The only child of stockbroker James Branson Kempton and Sally Ambler, Murray Kempton was born on December 16, 1917, in Baltimore, Maryland. James Branson Kempton passed away when Murray was just three years old.  Kempton worked as a copyboy at the Baltimore Evening Sun for H. L. Mencken. He enrolled at Johns Hopkins in 1935, where he served as the Johns Hopkins News-editor Letters in chief.

MURRAY KEMPTON CAREER

He joined the staff of the New York Post after completing his degree in 1939 and developed a reputation for a quietly elegant written style that featured long yet rhythmic sentences, a penchant for irony, and a light, almost intellectual sarcasm. He also briefly worked as a labor organizer. During World War II, he was a member of the American Army Air Forces and was stationed in the Philippines and New Guinea.
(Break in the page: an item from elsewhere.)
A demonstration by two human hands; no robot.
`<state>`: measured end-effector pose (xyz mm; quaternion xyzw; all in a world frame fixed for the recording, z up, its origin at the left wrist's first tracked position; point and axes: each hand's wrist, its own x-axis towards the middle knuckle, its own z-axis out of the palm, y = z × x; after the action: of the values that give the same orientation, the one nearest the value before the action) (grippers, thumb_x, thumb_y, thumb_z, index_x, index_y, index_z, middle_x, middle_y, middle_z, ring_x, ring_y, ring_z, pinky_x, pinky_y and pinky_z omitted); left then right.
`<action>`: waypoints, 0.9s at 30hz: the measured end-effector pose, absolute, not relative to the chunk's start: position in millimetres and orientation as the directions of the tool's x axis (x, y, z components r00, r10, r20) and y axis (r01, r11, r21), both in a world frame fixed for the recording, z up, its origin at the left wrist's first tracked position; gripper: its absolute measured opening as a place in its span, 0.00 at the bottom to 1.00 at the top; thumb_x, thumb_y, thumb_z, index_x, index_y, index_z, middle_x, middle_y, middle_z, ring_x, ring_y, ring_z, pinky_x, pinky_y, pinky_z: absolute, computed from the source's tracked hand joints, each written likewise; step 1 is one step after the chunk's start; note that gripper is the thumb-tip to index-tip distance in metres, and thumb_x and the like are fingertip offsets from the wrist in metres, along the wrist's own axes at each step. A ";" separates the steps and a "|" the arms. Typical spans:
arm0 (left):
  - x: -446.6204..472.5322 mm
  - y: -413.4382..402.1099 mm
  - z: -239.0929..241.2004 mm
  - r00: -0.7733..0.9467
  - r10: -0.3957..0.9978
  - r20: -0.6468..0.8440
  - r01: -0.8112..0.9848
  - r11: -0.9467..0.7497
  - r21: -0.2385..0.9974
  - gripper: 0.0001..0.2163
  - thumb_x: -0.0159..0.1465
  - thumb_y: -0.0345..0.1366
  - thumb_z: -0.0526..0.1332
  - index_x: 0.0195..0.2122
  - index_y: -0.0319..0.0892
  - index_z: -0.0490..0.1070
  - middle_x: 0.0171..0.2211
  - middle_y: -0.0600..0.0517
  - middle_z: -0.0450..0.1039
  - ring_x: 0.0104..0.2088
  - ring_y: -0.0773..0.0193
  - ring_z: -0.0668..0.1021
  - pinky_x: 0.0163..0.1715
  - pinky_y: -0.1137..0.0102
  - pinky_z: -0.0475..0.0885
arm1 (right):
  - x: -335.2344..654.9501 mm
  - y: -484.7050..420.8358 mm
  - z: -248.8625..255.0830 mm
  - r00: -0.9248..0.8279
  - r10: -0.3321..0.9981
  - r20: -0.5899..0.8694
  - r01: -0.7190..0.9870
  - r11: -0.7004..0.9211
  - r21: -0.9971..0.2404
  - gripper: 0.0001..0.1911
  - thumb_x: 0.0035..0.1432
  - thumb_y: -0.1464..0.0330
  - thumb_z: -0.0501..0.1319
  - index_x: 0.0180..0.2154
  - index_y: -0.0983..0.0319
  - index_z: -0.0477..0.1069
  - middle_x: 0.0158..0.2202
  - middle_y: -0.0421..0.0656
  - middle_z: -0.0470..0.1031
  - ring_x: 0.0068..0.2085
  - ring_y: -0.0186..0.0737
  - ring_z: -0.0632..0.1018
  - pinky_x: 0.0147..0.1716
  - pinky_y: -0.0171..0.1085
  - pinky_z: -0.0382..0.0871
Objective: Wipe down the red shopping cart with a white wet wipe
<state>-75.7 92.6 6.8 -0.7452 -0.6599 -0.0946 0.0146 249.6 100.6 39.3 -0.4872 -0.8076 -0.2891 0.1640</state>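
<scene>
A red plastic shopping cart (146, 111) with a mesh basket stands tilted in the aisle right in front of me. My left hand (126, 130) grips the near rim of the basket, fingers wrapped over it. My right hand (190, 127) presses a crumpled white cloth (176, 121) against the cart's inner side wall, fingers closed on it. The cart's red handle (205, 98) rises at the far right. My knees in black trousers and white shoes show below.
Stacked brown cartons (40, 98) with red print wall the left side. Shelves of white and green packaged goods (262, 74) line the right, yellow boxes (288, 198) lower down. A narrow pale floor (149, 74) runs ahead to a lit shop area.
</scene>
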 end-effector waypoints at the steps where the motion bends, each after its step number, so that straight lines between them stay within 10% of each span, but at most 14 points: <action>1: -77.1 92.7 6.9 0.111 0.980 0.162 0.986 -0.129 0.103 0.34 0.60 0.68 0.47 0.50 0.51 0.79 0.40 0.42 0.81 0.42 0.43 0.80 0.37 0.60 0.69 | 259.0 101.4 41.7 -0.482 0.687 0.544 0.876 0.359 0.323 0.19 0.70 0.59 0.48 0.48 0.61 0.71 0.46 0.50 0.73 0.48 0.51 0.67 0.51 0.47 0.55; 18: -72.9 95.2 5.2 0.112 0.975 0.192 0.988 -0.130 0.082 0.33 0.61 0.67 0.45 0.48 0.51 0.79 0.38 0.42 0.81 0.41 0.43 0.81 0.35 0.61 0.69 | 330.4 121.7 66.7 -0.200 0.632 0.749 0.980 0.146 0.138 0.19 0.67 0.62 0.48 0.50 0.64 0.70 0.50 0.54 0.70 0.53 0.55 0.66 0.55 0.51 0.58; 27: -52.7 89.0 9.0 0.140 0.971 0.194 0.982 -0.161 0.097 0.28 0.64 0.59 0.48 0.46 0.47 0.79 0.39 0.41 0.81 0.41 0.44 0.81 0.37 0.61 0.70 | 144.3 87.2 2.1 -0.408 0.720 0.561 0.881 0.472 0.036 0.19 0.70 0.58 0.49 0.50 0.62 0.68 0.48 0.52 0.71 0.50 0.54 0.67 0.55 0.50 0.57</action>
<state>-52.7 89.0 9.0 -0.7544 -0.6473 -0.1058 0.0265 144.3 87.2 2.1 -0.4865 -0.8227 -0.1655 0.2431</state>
In 1949, he returned to the New York Post, first as the labor editor and then as a columnist. In 1950, he received a Hillman Prize for his work in journalism

He also contributed to the New York City’s World-Telegram and Sun as well as its short-lived successor, the World Journal Tribune, which was created by joining the Telegram, the New York Herald-Tribune, and the New York Journal American. Murray said his youthful Communism farewell in his 1955 book Part of Our Time: Some Ruins and Monuments of the Thirties. He lived in Rome for a year between 1958 and 1959 thanks to a Fulbright Commission scholarship.

MURRAY KEMPTON EDITOR

He served as editor of The New Republic in the 1960s. In 1977, the New York Post was acquired by Rupert Murdoch, and he went back to work there. He started writing columns for the Long Island-based daily Newsday in 1981. Kempton also regularly contributed to The New York Review of Books, Esquire, CBS’s Spectrum radio opinion program, and National Review, the conservative publication whose editor, William F. Buckley, Jr., Kempton had cultivated a connection with during the course of their ideological conflict.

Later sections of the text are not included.